Inflation in the post-COVID era is nipping at wages, particularly among Minnesotans who have remained loyal to their current employers, according to a new state study.
According to the report released Thursday by the Minnesota Department of Employment and Economic Development (DEED), median “real,” or inflation-adjusted, wages fell 1% for those who stayed in their jobs and rose 6% for those who stayed in the past year changed jobs.
In comparison, if you look at the fourth quarter of 2018, before the pandemic fueled high inflation rates, real wages rose for those who stayed (1.7%) and those who changed employers (6.1%).
“What has changed most is the wage growth gap between those who stay and those who switch, which widened in the post-COVID era,” said Alessia Leibert, Minnesota-based senior labor market research analyst. “If this gap continues to widen, more workers will have an economic incentive to switch, and Minnesota employers could face above-average turnover in the coming months.”
Younger workers, ages 18 to 25, and those earning less money, tended to change jobs more frequently and received the largest wage increases.
The industries with the highest rates of employee turnover include lodging, hospitality, nursing home, healthcare and retail sectors.

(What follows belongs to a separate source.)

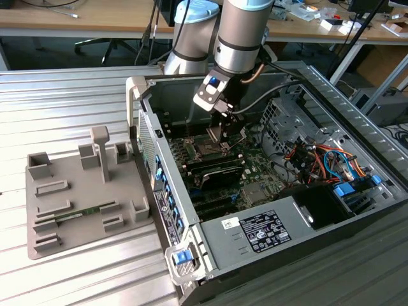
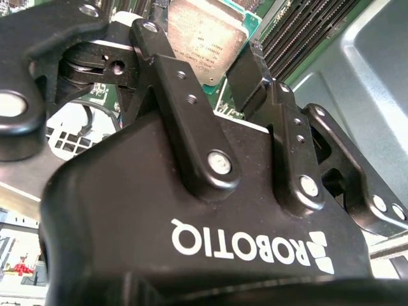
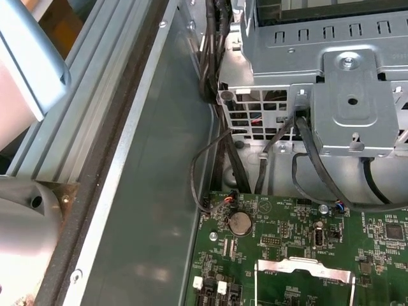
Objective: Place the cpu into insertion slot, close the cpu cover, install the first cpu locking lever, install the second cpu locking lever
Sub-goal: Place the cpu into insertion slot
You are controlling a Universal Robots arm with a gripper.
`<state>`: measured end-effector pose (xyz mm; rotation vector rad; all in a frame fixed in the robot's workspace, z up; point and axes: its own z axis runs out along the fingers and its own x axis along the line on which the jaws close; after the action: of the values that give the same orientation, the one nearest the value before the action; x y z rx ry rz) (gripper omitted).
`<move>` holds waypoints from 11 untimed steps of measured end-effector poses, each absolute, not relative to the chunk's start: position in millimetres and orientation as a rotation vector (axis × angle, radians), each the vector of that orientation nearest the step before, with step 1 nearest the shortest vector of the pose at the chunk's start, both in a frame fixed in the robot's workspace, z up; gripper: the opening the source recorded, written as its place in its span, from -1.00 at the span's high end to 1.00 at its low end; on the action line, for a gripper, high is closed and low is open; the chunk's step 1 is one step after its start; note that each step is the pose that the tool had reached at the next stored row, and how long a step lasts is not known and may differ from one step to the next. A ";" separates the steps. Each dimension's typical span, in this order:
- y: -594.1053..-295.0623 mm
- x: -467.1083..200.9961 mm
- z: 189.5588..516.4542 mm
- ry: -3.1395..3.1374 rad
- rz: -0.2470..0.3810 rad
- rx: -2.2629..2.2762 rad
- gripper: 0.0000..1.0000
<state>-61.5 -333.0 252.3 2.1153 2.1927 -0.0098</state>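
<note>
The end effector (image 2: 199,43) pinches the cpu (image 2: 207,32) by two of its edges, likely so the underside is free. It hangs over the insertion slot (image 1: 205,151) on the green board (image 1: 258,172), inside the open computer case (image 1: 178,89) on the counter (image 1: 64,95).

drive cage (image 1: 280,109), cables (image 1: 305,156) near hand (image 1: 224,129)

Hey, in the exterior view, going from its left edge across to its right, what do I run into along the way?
Grey fixture tray → side wall of the open computer case → the gripper, holding the cpu → orange and blue cables.
</note>
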 end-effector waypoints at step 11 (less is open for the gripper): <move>-332.9 -62.4 249.1 2.193 -0.010 2.115 -0.08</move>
<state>-62.4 -332.9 249.1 2.1153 2.1927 -0.0099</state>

The increase in wages from changing employers “increases the economic incentive for workers to change jobs,” Leibert said. In most cases, workers who stayed in their current jobs “didn’t get enough raises to offset inflation.”
The financial advantages and disadvantages of keeping a job vary greatly by industry. Workers who kept their education, government, hospital/clinical and factory jobs saw median real wages shrink by 3.3%, 2.1%, 1% and 0.9% respectively after the pandemic. Statewide, these four sectors had the highest rates of employee retention.
The percentage of people who kept their jobs — referred to as “stayers” by the researchers — between Q4 2018 and Q4 2019 was 72.6%. This fell to 70.3% between the first quarter of 2021 and the first quarter of this year.
While job-changers — what researchers refer to as “changers” — remained relatively stable at 18.3%, the number of Minnesotans who left their jobs for good rose from 9% to 11.5% over the same period.
Calls for higher wages and other issues have sparked fresh rounds of union activity in Minnesota hospitals and clinics and retail outlets like Half Price Books, Starbucks and Trader Joes. Recently, video crew workers at the United FC Soccer franchise and some Guthrie workers voted to join unions.
Meanwhile, employers say they are struggling to fill vacancies. The state has almost 2.5 job openings for every unemployed person in Minnesota.
Charlie Weaver, executive director of the Minnesota Business Partnership, which represents the CEOs and top executives of more than 100 of Minnesota’s largest companies, said its members are all struggling with labor shortages.
Part of the problem, he said, is simply that businesses are growing and need more workers. The other part of the equation is workers leaving, whether for new, better-paying jobs or for retirement.
“I guess it’s 50/50,” Weaver said. In interviews with executives from Digi-Key, Polaris, Marvin Windows, Andersen Windows, and others, inflation and labor shortages are “a challenge… It’s huge.”
Some rural farm companies “are losing money every day because they don’t have enough workers,” he said.
The combination of inflation and labor shortages has prompted companies to reassess benefits and wages, ramp up recruitment efforts and, in some cases, reconsider factory expansions. Some companies are exploring programs for migrant workers, while others are working with youth to attract new employees who can train them in-house, Weaver said.